Problem — The whole listing below is to be copied exactly, with every picture left out.

Data —

====================

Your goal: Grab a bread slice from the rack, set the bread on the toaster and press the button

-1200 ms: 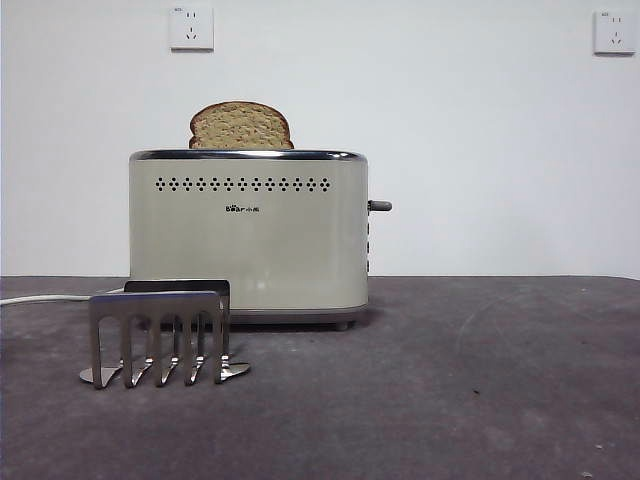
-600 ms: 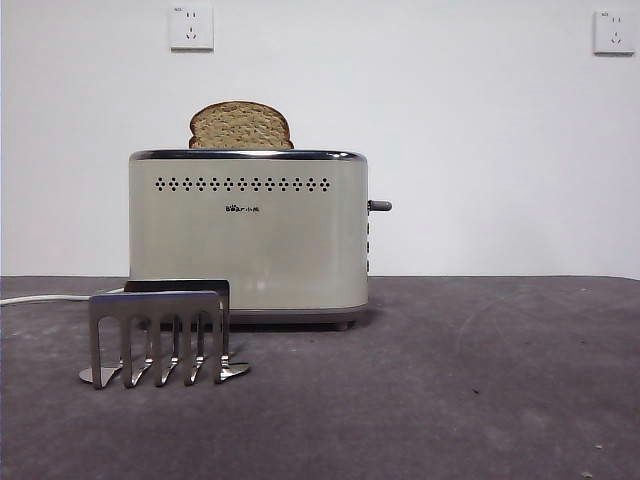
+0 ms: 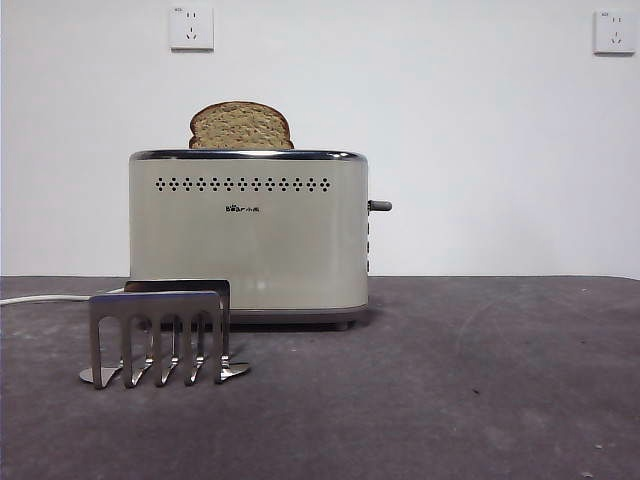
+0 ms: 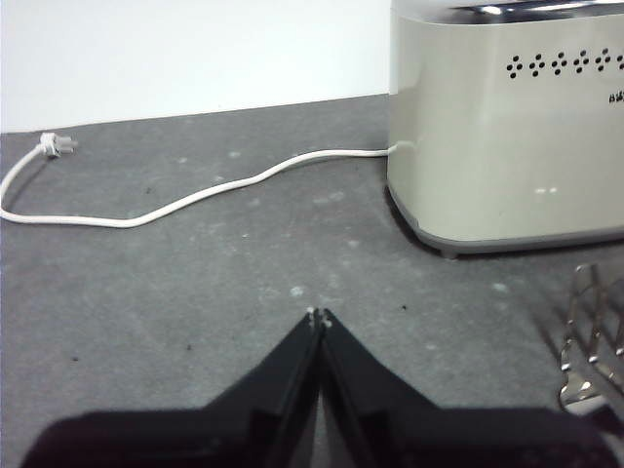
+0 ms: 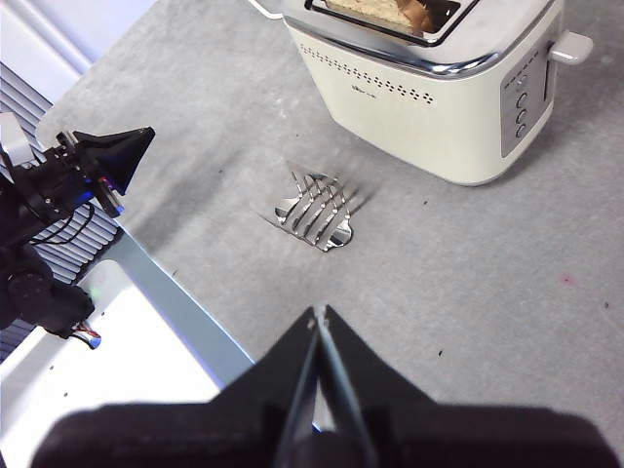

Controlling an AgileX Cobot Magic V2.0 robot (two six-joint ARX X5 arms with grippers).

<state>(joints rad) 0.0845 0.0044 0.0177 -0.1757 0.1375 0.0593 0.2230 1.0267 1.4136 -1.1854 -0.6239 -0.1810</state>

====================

Answer below —
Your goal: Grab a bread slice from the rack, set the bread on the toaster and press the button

-1200 ms: 
-600 ms: 
+0 ms: 
+0 ms: 
+0 ms: 

Controlling an AgileX Cobot Magic V2.0 robot (two six-joint ARX X5 arms with grippers).

<state>(joints rad) 0.0845 0.0044 0.0177 -0.1757 0.1375 0.0593 0.2230 1.0267 1.4136 -1.1854 -0.6239 -0.1810</state>

Nothing else is part of this answer.